My recommendation is to review the gaps first as this will help identify opportunities. Start small by picking 2-3 new areas a year, implement, test, analyze what’s working well and make changes for the following year.

Learn even more about engaging the next generation of supporters in Blackbaud’s webinar “How to Find and Cultivate Faithful Young Donors”  Watch Now!


Lauren Crawford has worked in the social good community at Blackbaud for the past 11 years. In her current role as a Customer Success Manager, her focus is partnering with faith-focused organizations to successfully further their missions and drive strategic outcomes.

Comments (12)

  • Heather says:

    Interesting read. We are struggling with aging donors…

  • Renee says:

    great article! Big struggle for our organization as well.

  • Beth says:

    we also struggle with the younger generation, but how long do you actual have to wait for them to become donors.

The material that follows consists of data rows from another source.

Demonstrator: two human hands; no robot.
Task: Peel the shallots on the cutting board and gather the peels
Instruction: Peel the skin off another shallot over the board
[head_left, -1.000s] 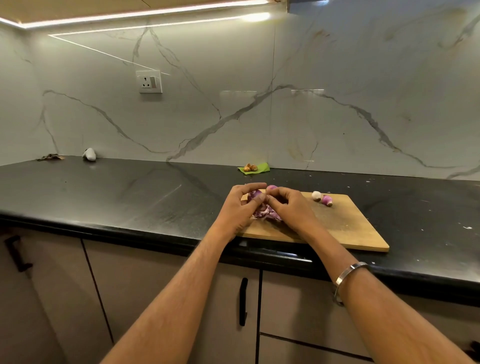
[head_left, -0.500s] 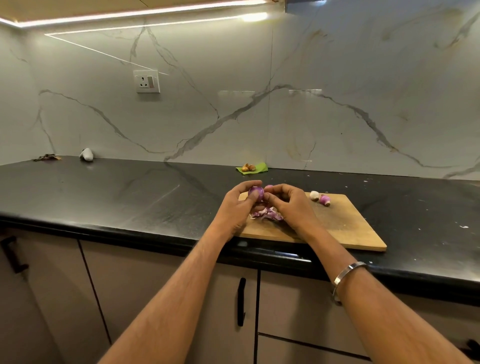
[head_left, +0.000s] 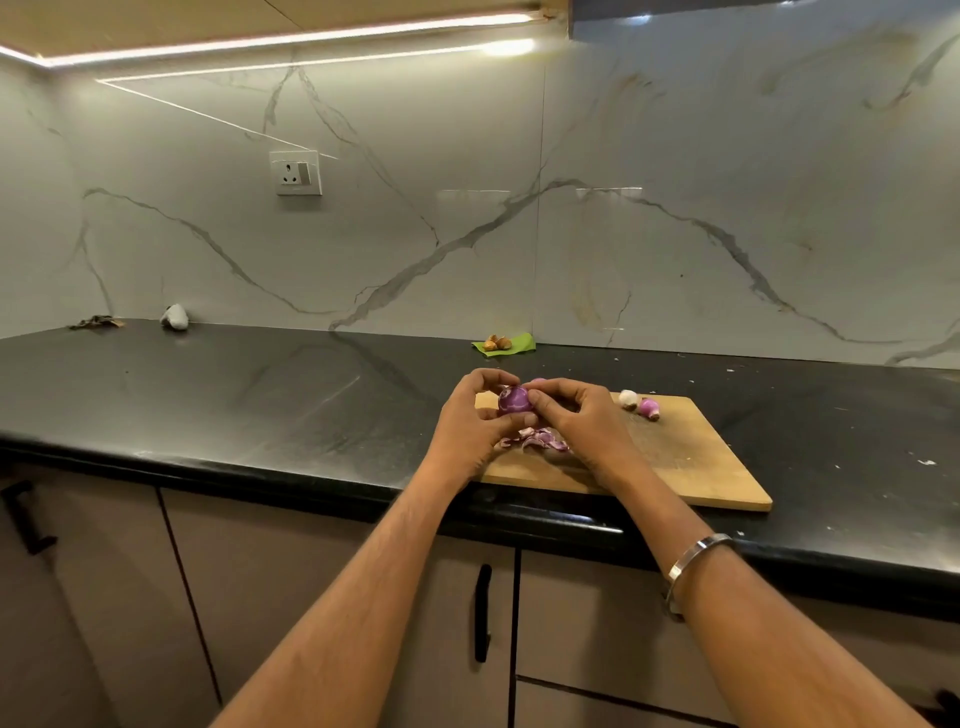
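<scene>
A wooden cutting board (head_left: 691, 457) lies on the black counter. Above its left end my left hand (head_left: 470, 421) holds a purple shallot (head_left: 513, 400) between curled fingers and thumb. My right hand (head_left: 574, 421) pinches the same shallot from the right with thumb and fingertips. Below the hands a small heap of purple peels (head_left: 535, 440) lies on the board. Two more shallots, one pale (head_left: 628, 398) and one pink (head_left: 648, 407), sit near the board's far edge. Another pink piece (head_left: 539, 382) peeks out behind my right fingers.
A green scrap with brown bits (head_left: 503, 343) lies by the marble wall behind the board. Far left on the counter (head_left: 260, 395) are a white lump (head_left: 175, 317) and dark scraps (head_left: 96, 322). A wall socket (head_left: 295, 172) is above. Cabinet doors with black handles stand below.
The hands have lifted the shallot slightly and turned it, so more of its purple surface shows between them. The peel heap and the other shallots have stayed put.
</scene>
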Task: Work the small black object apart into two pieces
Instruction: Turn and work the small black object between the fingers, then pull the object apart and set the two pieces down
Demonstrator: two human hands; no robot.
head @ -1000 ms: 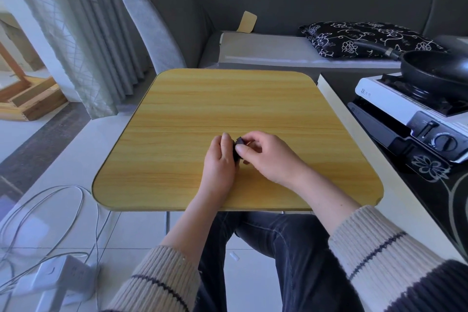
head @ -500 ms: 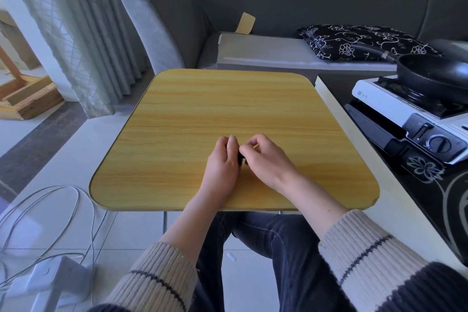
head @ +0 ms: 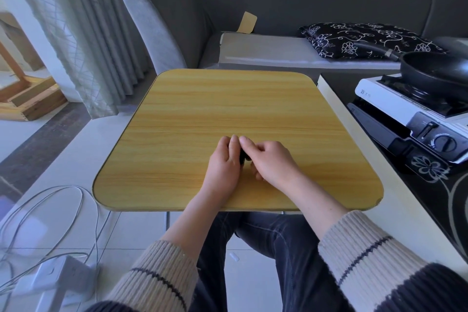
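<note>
Yellow woodgrain table (head: 228,109), grey sofa (head: 304,0), black white-flowered cushion (head: 367,39)

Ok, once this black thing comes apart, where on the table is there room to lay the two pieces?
The table is bare from the hands to its far edge by the sofa, and either side of them. Only the spot where the left hand and right hand meet on the black object is taken.

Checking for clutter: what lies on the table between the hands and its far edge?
Nothing; the head view shows bare wooden table beyond both hands.
</note>
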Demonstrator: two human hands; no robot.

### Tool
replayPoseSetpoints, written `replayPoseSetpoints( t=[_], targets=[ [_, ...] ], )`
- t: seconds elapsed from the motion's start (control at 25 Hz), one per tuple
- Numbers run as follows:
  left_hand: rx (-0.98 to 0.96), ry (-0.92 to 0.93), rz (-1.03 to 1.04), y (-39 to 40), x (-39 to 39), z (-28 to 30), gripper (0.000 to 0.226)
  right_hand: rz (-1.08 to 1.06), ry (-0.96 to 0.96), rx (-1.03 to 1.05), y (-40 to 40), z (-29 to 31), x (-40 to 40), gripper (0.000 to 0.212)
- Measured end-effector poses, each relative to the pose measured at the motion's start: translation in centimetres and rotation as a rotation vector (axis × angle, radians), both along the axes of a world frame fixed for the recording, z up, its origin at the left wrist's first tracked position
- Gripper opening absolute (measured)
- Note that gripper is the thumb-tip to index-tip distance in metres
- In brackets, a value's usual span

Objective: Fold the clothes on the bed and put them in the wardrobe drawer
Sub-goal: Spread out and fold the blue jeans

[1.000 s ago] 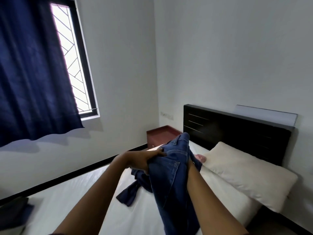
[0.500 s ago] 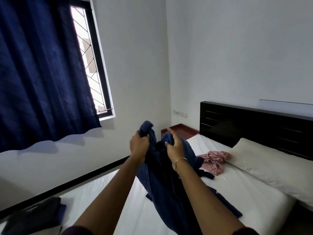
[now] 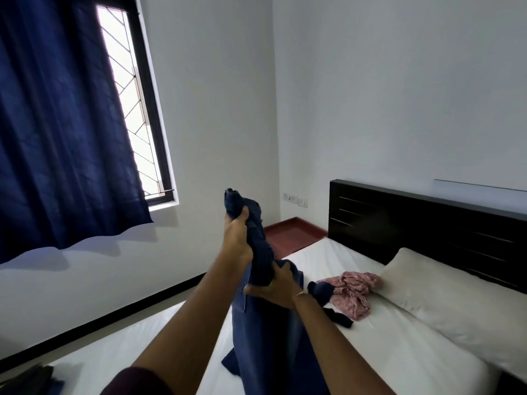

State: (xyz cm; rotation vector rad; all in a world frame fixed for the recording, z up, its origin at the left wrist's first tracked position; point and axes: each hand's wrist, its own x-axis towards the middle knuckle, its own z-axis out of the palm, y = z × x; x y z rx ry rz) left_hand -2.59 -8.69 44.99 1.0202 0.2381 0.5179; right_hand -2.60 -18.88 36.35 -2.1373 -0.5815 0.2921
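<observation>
Since half a second ago the hands have separated along the jeans: left hand now higher, right hand lower. Both grip the bunched denim, fingers curled round it, and the garment hangs down to the white bed. Farther on, a pink garment lies crumpled just beside the pillow, under the dark headboard. No writing is legible anywhere.

Garment on bed (before pillow)
</observation>
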Motion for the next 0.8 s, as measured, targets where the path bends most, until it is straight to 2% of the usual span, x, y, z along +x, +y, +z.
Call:
replayPoseSetpoints(
  t=[0.04,0.08,0.16,0.2,0.24,0.36,0.44,0.56,0.68,0.72,0.76,0.8],
  targets=[
    [-0.019,0.005,-0.012,-1.4,1.9,-0.1,0.04,-0.033,-0.041,-0.023,-0.4,-0.4,1.4,0.122],
    [-0.045,0.005,-0.011,-2.6,4.0,-0.3,0.042,-0.082,-0.055,-0.003,-1.1,-0.9,3.8,0.111],
    [-0.145,-0.009,-0.005,-4.9,7.6,0.0,0.041,-0.205,-0.095,0.023,-3.7,-0.7,8.8,0.058],
    [-0.204,-0.025,-0.016,-5.8,9.2,0.2,0.041,-0.27,-0.179,-0.043,-5.5,-0.3,11.4,0.039],
    [-0.263,-0.051,-0.031,-6.7,10.5,0.4,0.041,-0.339,-0.274,-0.117,-7.4,0.4,13.8,0.033],
    [-0.335,-0.06,-0.091,-9.0,13.8,1.7,0.028,-0.54,-0.537,-0.228,-12.5,4.7,19.9,0.036],
    [-0.362,-0.101,-0.106,-10.2,15.9,2.7,0.016,-0.611,-0.705,-0.209,-14.6,8.8,22.8,0.035],
    [-0.375,-0.283,-0.109,-10.9,18.1,4.4,0.017,-0.587,-1.045,-0.124,-15.8,14.7,26.2,0.033],
    [-0.406,-0.38,-0.093,-9.9,18.1,4.9,0.029,-0.53,-1.347,-0.107,-15.7,16.5,27.5,0.042],
    [-0.41,-0.383,-0.089,-9.4,17.8,4.4,0.034,-0.496,-1.355,-0.14,-15.4,16.0,27.3,0.048],
    [-0.391,-0.354,-0.063,-8.5,17.4,3.4,0.033,-0.452,-1.272,-0.177,-14.8,14.7,27.5,0.054],
    [-0.37,-0.302,-0.034,-7.6,17.0,2.3,0.028,-0.391,-1.069,-0.251,-14.1,12.9,27.5,0.06]
  ],
)
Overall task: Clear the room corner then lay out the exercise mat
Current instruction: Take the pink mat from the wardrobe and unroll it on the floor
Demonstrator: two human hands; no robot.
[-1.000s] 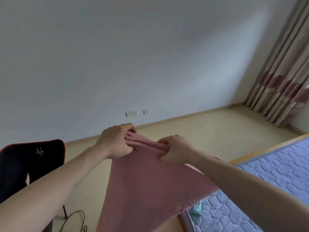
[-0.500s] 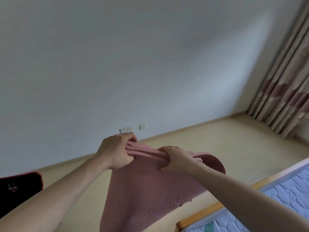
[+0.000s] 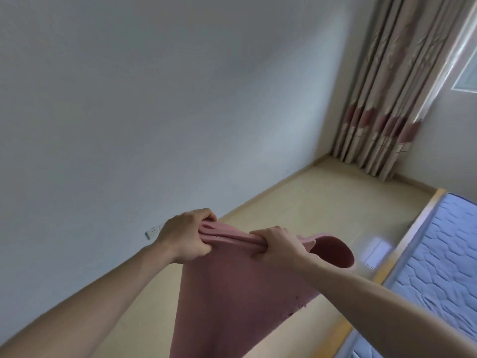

Many younger generation are used getting things for free and sometimes don’t see the connection between the real cost and supporting the non-profit.

    • Lauren Crawford says:

      While there is no standard time, they key here is creating ongoing interest and loyalty from an early age. This isn’t much different than children following the favorite sports teams of their parents or having similar tastes in music or food. Look at how the individuals are volunteering with your organization or what types of events they’ve attended. If your supporter volunteers at the soup kitchen, you can appeal to them for a donation support of the soup kitchen, and they’ll already know and understand why that need exists. This is also a great opportunity for a sustaining gift. Often times, a gift of $5 or $10 a month is easier for those with a smaller amount of disposable income each month. Plus, they’re probably already used to paying $10.99 a month to stream music and movies.

  • Courtney says:

    Great article. This is an area that my organization is struggling with as well.

  • xochitl says:

    our org is a youth org, good pointers

  • Dawn Stockton says:

    I am going to share this with my team. Involving children and teens in volunteer opportunities is a great idea!

  • Karen Tuecke says:

    Thank you for sharing these ideas. I like the mentoring program and it could fit well for my organization.

  • John Mercer says:

    This is great advice. Thank you. I think that most of us are not doing enough (anything) to prepare for the next generation of donors. Many of our organizations’ digital footprint is limited or nonexistent. I think that there is a strong argument for appealing to the donors that we have (older people), but we all need to make time to begin implementing some ideas to reach younger people or we’re going to find ourselves with few donors and prospects in the future.

  • Ann Nischke says:

    Working with high school students, this is a great focus!

  • Barb says:

    I think many organizations have this struggle. Good advice!

  • Julie says:

    Good article! Engagement is hard with the younger generation who have received so many things for free and do not see the value in giving back.